To do.
Some lines below hold "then". Pick them out and copy them.

Exercise data.
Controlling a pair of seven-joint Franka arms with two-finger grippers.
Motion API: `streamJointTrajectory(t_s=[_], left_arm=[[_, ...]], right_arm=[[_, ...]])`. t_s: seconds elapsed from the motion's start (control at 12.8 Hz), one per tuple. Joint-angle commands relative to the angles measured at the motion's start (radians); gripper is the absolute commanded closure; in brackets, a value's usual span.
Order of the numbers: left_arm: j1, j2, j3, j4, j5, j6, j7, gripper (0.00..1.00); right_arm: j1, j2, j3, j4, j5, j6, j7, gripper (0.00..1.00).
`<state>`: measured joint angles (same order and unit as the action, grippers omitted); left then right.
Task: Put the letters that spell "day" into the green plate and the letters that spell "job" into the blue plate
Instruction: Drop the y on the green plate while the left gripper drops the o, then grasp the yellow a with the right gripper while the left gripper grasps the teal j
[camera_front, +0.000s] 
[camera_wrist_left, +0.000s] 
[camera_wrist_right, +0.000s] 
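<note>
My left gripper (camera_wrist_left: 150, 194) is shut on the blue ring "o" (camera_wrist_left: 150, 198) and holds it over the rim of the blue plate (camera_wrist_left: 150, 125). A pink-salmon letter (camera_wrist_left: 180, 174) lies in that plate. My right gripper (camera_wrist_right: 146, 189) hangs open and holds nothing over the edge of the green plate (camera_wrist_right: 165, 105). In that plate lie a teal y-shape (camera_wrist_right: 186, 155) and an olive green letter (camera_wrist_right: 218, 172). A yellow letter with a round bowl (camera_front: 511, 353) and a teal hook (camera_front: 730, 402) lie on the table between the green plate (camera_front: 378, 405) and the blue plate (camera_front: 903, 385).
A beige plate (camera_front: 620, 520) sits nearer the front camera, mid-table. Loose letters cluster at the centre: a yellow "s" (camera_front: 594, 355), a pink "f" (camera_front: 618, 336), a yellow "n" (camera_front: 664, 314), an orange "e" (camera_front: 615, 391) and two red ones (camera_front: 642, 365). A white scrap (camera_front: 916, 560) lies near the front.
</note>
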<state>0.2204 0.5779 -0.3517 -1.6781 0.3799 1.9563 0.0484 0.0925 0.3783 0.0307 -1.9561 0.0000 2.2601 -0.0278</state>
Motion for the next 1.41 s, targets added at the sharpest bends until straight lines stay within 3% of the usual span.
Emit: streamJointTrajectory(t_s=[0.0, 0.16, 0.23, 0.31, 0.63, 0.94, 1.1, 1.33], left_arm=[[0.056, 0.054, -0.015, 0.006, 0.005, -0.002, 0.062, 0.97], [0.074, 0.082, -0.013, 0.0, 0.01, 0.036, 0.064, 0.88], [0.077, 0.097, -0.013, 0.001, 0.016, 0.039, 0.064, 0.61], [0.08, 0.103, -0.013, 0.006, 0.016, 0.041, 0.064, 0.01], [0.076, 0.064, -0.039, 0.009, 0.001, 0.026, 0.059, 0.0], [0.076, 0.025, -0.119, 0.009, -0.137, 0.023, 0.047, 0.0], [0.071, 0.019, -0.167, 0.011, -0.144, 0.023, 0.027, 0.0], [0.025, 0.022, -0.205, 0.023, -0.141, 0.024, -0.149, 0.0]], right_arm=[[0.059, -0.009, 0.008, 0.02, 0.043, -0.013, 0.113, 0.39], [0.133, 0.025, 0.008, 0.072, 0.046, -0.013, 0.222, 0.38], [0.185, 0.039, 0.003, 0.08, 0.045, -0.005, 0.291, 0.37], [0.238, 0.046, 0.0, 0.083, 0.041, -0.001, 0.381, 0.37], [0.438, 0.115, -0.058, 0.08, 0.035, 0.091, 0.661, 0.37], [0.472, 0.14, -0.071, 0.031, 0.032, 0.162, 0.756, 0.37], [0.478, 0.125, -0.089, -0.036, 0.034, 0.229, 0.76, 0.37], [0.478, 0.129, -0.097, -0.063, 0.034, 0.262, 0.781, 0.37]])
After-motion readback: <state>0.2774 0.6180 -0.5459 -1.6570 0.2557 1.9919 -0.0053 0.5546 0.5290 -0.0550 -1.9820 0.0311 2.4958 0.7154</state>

Output of the exercise.
`<state>`: measured joint angles (same order and unit as the action, grippers omitted); left then right.
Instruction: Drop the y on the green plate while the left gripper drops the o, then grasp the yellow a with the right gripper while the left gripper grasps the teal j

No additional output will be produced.